Jerome Powell arrives for testimony before the Senate Banking Committee on Tuesday in Washington.
WASHINGTON — The Federal Reserve will likely need to raise interest rates more than expected in response to recent strong data and is prepared to move in larger steps if the "totality" of incoming information suggests tougher measures are needed to control inflation, Fed Chair Jerome Powell told US lawmakers on Tuesday.
"The latest economic data have come in stronger than expected, which suggests that the ultimate level of interest rates is likely to be higher than previously anticipated," the US central bank chief said in his semiannual testimony before the Senate Banking Committee.
While some of that unexpected economic strength may have been due to warm weather and other seasonal effects, Powell said it may also be a sign the Fed needs to do more to temper inflation, perhaps even returning to larger rate increases than the quarter-percentage point steps officials had been intending to use going forward.
"If the totality of the data were to indicate that faster tightening is warranted, we would be prepared to increase the pace of rate hikes," Powell said.
The comments were Powell's first since inflation unexpectedly jumped in January, and marked a stark acknowledgment that the "disinflationary process" he spoke of repeatedly in a Feb 1 news conference was not unfolding smoothly.
Senators responded with a broad set of questions and pointed criticism around whether the Fed was diagnosing the inflation problem correctly and if price pressures could be tamed without significant damage to economic growth and the job market.
Democrats on the committee focused on the role high corporate profits may be playing in persistent inflation, with Senator Elizabeth Warren of Massachusetts charging that the Fed was "gambling with people's lives" through rate hikes that, by the central bank's most recent projections, would lead the unemployment rate to increase by more than a percentage point.
"You claim there is only one solution: Lay off millions of workers," Warren said.
"Will working people be better off if we just walk away from our jobs and inflation rebounds?" Powell retorted.
Energy policy
Republicans focused on whether the energy policy was restricting supply and keeping prices higher than needed, and whether restrained federal spending could help the Fed's cause.
"The only way to get this sticky inflation down is to attack it at the monetary side and the fiscal side.
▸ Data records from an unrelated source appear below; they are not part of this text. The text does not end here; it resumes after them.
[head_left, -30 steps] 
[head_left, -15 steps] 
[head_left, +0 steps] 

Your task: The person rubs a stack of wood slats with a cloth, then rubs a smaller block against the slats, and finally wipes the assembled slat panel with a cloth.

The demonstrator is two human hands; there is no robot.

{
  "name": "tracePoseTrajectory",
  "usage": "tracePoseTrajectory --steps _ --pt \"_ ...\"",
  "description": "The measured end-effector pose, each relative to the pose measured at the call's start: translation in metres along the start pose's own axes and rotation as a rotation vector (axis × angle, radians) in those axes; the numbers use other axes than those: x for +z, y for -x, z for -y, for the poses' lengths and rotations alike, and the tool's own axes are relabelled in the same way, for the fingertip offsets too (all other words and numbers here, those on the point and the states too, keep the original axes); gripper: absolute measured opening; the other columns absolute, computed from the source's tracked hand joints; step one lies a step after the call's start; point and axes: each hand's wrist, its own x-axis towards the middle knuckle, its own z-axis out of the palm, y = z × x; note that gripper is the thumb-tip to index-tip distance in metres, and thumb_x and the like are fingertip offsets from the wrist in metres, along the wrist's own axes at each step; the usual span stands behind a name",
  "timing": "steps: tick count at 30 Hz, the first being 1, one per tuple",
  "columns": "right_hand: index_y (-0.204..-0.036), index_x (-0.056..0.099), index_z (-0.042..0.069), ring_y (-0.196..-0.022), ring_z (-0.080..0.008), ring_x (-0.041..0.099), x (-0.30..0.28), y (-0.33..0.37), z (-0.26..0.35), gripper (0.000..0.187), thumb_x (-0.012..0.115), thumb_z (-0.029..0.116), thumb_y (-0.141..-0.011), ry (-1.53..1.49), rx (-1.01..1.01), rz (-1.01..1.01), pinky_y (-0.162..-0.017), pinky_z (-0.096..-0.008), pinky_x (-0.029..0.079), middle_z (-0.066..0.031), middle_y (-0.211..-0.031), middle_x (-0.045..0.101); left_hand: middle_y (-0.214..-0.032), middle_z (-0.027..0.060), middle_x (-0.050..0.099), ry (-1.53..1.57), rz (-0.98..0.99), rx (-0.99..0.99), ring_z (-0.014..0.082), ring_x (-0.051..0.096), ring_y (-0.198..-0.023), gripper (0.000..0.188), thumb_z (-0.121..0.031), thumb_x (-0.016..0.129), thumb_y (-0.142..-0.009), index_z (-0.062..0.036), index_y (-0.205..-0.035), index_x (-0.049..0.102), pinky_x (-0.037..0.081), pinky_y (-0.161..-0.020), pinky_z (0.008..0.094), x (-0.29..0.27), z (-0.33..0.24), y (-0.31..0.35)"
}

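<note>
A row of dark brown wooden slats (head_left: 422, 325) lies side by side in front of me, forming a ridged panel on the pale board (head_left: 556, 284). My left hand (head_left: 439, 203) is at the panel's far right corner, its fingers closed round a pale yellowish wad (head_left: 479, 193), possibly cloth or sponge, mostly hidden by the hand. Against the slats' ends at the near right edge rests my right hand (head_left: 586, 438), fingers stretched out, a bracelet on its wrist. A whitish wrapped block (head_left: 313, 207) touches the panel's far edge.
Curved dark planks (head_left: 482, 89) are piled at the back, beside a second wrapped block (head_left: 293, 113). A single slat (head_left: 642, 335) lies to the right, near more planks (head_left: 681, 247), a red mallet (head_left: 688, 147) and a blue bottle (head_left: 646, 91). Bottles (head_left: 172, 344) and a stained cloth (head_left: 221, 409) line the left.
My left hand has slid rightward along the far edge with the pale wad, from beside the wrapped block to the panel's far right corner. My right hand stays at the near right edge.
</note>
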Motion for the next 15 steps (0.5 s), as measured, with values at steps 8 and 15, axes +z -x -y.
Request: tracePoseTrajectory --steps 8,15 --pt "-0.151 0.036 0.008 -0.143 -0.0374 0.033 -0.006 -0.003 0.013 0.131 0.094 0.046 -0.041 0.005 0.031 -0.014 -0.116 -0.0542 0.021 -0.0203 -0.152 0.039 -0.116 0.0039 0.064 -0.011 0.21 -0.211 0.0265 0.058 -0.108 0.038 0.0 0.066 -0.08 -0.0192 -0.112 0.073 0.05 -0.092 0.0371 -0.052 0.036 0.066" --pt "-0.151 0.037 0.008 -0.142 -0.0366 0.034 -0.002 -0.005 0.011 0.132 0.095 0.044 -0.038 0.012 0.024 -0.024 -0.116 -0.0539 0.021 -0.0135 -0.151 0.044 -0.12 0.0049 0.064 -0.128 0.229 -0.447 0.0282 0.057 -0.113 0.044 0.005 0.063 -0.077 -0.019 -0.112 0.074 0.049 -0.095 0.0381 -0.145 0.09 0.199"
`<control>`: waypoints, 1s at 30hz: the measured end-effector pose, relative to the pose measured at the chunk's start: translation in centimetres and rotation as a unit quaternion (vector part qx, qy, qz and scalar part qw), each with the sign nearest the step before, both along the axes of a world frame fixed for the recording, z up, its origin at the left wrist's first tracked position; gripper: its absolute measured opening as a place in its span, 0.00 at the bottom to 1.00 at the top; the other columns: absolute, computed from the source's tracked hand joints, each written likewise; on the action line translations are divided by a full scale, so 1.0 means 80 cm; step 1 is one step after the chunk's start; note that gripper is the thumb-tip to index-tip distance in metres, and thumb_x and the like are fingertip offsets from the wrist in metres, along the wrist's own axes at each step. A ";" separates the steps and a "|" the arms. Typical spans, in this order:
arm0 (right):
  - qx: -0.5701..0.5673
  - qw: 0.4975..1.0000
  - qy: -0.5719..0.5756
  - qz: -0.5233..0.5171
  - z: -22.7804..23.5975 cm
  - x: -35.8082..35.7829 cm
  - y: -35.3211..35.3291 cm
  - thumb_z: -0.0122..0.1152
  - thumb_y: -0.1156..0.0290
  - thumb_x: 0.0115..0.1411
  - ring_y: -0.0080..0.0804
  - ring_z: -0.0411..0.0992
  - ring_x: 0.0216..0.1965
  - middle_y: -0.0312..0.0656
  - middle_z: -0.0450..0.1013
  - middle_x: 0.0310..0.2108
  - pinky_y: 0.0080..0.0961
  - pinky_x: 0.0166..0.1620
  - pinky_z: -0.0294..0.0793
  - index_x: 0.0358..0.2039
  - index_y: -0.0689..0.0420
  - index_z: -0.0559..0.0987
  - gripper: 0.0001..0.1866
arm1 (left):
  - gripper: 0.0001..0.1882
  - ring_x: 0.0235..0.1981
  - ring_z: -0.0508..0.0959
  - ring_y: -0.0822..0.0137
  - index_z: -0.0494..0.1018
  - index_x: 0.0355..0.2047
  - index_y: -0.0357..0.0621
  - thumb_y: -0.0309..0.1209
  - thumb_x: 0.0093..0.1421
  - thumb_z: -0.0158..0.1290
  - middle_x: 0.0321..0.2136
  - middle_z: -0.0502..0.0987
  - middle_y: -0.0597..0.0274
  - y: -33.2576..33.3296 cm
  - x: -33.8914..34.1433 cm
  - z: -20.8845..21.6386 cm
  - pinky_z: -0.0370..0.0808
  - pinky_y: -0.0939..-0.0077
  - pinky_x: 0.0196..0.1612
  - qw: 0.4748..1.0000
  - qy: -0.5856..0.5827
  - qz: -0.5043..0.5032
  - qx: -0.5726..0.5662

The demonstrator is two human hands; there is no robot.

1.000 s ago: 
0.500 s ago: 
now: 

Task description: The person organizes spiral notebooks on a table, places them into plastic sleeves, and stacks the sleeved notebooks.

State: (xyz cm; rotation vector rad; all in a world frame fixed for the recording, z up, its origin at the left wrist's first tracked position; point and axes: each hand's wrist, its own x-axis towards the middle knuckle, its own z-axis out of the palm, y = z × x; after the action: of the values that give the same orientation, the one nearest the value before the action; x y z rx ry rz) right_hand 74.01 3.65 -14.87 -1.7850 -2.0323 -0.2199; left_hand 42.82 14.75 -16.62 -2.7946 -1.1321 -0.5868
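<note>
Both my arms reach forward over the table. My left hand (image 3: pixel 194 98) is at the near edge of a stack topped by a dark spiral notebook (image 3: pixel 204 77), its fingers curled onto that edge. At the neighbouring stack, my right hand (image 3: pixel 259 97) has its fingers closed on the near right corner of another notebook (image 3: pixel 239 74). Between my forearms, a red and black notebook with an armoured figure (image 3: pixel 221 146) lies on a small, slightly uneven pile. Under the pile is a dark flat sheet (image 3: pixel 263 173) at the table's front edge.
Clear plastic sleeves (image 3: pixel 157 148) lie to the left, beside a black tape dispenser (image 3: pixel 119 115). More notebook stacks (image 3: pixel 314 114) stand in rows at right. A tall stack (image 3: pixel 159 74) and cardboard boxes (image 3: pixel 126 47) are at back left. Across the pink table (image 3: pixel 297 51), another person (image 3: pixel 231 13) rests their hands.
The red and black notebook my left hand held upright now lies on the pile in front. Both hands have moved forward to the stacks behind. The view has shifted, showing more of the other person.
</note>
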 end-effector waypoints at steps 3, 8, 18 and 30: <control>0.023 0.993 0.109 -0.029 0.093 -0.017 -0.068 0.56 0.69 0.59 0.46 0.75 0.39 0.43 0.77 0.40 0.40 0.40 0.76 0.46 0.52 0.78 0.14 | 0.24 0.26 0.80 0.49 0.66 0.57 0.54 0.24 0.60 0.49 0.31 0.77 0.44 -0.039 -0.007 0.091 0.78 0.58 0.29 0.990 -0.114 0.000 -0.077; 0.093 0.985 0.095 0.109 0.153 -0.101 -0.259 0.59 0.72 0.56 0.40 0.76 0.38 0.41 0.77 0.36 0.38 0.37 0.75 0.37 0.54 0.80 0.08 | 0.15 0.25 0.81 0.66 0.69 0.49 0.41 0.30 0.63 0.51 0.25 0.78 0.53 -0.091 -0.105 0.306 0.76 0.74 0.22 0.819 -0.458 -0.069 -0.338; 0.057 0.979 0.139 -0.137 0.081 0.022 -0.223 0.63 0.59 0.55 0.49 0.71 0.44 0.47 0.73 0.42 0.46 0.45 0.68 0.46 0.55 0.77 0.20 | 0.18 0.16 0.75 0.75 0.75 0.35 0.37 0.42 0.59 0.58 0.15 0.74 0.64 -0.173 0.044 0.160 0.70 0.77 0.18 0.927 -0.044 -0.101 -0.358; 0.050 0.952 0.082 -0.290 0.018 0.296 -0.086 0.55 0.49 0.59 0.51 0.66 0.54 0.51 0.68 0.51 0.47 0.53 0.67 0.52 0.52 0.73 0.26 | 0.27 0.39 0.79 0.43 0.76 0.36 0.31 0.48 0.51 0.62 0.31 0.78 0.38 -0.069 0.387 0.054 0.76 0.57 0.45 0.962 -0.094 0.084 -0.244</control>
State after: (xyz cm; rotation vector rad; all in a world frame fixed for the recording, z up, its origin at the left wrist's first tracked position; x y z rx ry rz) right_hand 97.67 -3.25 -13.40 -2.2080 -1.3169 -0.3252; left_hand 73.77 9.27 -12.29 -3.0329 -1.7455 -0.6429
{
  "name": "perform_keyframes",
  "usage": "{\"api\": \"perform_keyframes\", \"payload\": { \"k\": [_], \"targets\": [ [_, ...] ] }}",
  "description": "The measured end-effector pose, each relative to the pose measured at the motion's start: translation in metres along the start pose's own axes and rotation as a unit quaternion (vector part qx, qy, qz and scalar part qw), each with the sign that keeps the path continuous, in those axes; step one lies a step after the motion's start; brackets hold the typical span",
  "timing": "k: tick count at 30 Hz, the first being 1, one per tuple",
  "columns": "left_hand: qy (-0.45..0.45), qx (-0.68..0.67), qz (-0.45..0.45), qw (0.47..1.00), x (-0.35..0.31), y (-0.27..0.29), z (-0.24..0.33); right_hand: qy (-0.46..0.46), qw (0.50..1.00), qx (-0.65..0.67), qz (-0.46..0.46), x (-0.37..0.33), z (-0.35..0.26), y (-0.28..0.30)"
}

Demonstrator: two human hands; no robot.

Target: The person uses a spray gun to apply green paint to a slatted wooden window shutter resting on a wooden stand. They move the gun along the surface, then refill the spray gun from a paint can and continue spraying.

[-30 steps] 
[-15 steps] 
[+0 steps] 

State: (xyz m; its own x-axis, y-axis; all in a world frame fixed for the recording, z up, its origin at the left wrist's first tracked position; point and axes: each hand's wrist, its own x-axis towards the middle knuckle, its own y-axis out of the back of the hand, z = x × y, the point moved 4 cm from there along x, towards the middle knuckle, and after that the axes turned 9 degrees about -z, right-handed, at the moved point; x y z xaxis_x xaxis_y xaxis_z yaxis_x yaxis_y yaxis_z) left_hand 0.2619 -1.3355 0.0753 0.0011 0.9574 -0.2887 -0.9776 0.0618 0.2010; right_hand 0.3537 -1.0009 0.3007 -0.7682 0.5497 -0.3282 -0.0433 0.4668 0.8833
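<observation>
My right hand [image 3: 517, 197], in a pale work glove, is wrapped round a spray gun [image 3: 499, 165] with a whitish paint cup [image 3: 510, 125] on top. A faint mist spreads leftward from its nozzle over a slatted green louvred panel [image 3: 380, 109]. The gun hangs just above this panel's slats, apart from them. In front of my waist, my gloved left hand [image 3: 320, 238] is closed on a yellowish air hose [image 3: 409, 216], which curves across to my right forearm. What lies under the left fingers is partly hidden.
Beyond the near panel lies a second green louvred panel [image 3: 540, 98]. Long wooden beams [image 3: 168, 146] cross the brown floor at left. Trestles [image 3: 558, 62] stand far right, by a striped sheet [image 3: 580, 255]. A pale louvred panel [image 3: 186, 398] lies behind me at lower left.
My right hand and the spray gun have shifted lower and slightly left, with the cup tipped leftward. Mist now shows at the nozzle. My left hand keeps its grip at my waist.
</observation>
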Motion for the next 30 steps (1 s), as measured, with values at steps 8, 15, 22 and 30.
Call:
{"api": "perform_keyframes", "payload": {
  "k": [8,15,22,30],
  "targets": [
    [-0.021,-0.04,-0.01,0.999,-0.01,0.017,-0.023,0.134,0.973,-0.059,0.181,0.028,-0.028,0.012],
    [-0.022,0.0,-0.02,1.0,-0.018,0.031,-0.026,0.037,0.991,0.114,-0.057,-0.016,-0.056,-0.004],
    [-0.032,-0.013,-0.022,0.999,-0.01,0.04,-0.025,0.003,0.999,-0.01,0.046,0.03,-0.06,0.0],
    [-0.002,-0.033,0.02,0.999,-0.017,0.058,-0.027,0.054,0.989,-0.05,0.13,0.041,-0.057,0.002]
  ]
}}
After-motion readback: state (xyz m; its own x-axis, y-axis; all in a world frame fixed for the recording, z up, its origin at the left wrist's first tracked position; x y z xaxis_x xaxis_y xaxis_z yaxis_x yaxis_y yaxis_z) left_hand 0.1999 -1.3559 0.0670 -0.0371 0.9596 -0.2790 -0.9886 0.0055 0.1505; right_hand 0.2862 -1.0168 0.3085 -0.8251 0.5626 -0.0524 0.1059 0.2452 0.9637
The more we help on the fiscal side, the fewer people you will have to throw out of work," Senator John Kennedy, a Republican from Louisiana, said.
Powell's remarks, virtually assuring that Fed officials will project a higher endpoint for the central bank's benchmark overnight interest rate at the upcoming March 21-22 meeting, sparked a quick repricing in bond markets as investors boosted bets that the Fed would approve a half-percentage point rate hike when they meet in two weeks.